With the pictures omitted, repeat exactly the lines below starting with the line that has "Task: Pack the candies" and going on through the line that has "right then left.".

[Opening Records provided section]

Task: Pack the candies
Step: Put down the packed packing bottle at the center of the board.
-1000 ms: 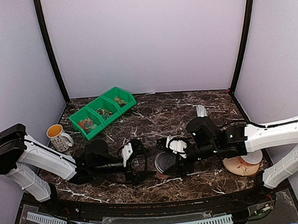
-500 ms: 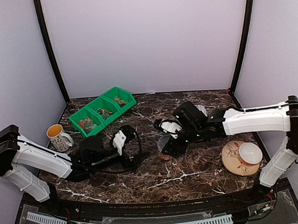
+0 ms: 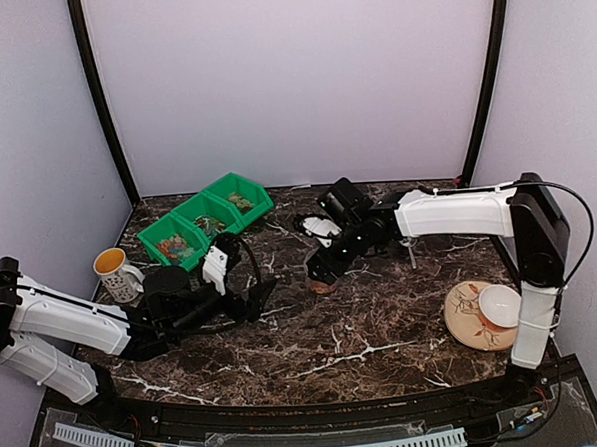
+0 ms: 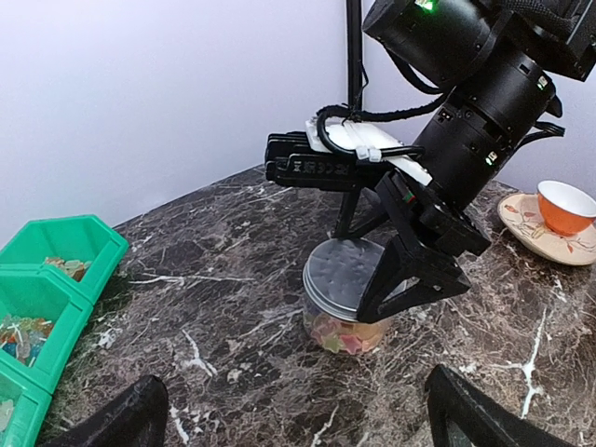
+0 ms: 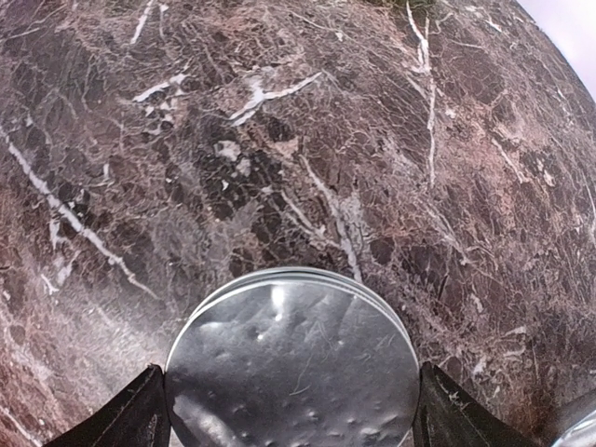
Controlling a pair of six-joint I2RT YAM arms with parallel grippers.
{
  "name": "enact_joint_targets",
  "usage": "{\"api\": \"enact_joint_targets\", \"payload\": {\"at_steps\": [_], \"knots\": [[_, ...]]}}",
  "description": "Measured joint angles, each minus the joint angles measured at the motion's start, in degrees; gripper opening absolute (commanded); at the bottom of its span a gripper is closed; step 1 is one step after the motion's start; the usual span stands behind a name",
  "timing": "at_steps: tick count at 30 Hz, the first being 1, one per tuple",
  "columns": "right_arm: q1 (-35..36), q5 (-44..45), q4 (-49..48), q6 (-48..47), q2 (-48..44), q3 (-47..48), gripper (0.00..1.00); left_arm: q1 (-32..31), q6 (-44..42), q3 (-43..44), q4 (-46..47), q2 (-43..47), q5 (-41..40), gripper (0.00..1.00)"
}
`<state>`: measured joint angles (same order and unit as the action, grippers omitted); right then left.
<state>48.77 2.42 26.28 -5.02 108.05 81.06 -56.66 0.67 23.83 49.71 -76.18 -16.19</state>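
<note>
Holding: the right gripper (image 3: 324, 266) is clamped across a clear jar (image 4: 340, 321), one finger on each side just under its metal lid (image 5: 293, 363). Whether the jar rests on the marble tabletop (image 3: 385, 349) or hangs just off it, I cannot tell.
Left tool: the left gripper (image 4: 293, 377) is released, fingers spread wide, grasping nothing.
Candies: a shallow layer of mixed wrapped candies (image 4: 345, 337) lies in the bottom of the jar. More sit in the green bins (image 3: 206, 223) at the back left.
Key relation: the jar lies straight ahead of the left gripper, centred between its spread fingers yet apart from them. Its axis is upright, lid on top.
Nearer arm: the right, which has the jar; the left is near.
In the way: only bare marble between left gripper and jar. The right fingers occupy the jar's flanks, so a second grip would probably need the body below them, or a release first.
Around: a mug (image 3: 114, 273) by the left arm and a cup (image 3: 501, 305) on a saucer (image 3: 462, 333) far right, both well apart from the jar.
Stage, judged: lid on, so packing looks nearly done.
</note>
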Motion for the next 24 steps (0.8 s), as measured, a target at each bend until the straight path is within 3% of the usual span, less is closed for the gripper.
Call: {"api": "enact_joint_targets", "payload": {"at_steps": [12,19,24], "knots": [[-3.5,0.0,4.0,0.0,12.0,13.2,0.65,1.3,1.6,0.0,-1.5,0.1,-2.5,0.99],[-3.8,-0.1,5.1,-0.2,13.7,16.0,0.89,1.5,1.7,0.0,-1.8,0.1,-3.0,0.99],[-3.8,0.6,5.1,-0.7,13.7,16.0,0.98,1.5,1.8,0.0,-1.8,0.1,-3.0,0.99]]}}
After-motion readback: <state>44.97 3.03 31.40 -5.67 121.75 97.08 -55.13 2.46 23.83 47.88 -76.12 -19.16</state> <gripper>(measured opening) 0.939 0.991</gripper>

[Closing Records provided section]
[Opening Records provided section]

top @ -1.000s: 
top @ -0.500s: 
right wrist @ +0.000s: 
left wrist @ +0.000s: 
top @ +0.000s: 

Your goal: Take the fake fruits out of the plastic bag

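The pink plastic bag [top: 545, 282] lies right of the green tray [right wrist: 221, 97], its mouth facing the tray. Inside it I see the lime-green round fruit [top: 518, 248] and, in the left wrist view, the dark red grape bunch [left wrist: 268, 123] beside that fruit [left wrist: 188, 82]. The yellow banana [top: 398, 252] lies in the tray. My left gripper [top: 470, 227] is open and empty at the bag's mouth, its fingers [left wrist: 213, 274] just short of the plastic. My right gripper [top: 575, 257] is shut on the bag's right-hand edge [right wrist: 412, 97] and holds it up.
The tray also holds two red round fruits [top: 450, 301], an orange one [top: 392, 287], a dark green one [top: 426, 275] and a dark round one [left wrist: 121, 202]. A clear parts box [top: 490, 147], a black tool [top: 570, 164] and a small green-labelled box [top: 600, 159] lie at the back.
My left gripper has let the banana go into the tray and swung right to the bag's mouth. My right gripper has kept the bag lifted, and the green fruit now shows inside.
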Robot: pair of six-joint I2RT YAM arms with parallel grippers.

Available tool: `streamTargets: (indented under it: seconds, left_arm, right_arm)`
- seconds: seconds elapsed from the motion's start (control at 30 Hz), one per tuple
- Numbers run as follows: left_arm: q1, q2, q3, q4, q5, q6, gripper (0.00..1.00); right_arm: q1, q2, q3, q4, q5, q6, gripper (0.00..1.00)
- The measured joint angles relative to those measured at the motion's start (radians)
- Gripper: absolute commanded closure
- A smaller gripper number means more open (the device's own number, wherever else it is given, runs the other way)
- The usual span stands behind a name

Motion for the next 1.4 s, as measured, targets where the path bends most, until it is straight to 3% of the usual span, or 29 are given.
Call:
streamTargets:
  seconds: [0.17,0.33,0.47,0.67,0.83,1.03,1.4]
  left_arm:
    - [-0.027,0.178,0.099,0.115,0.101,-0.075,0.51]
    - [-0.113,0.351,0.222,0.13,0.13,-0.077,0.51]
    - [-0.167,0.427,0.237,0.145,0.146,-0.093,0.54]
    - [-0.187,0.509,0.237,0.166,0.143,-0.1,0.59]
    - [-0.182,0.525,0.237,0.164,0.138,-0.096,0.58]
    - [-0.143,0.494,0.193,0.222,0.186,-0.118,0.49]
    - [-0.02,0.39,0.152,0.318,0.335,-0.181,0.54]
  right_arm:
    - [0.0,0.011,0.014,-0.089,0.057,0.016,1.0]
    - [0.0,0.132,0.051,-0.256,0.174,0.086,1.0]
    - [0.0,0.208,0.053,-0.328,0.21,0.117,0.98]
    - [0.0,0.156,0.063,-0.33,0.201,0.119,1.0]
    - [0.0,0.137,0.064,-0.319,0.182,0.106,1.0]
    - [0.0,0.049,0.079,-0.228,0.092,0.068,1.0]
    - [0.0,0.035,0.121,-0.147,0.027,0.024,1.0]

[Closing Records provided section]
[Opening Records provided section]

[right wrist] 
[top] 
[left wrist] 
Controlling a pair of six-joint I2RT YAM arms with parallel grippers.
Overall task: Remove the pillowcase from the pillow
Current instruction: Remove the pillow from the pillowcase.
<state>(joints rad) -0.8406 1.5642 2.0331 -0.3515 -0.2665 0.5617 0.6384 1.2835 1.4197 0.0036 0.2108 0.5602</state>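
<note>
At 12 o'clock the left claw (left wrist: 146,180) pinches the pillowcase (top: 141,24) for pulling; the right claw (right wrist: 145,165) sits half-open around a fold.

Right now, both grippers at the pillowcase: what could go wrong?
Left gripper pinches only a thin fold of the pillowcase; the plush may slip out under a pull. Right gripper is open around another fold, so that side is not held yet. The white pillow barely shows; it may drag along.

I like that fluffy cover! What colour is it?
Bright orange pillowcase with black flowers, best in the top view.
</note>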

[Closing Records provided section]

• [Response to the exercise]:
Task: Pack the candies
Step: Put down the packed packing bottle at the center of the board.
-1000 ms: 
-500 ms: 
+0 ms: 
+0 ms: 
+0 ms: 
Controlling a pair of six-joint I2RT YAM arms with parallel grippers.
{
  "name": "enact_joint_targets",
  "usage": "{\"api\": \"enact_joint_targets\", \"payload\": {\"at_steps\": [_], \"knots\": [[_, ...]]}}",
  "description": "Measured joint angles, each minus the joint angles measured at the motion's start, in degrees; gripper opening absolute (commanded); at the bottom of its span a gripper is closed; step 1 is one step after the motion's start; the usual span stands behind a name",
  "timing": "at_steps: tick count at 30 Hz, the first being 1, one per tuple",
  "columns": "right_arm: q1 (-35..36), q5 (-44..45), q4 (-49..48), q6 (-48..47), q2 (-48..44), q3 (-47..48), gripper (0.00..1.00); left_arm: q1 (-32..31), q6 (-44..42), q3 (-43..44), q4 (-46..47), q2 (-43..47), q5 (-41..40), gripper (0.00..1.00)"
}
`<state>`: measured joint angles (same order and unit as the action, grippers omitted); right then left.

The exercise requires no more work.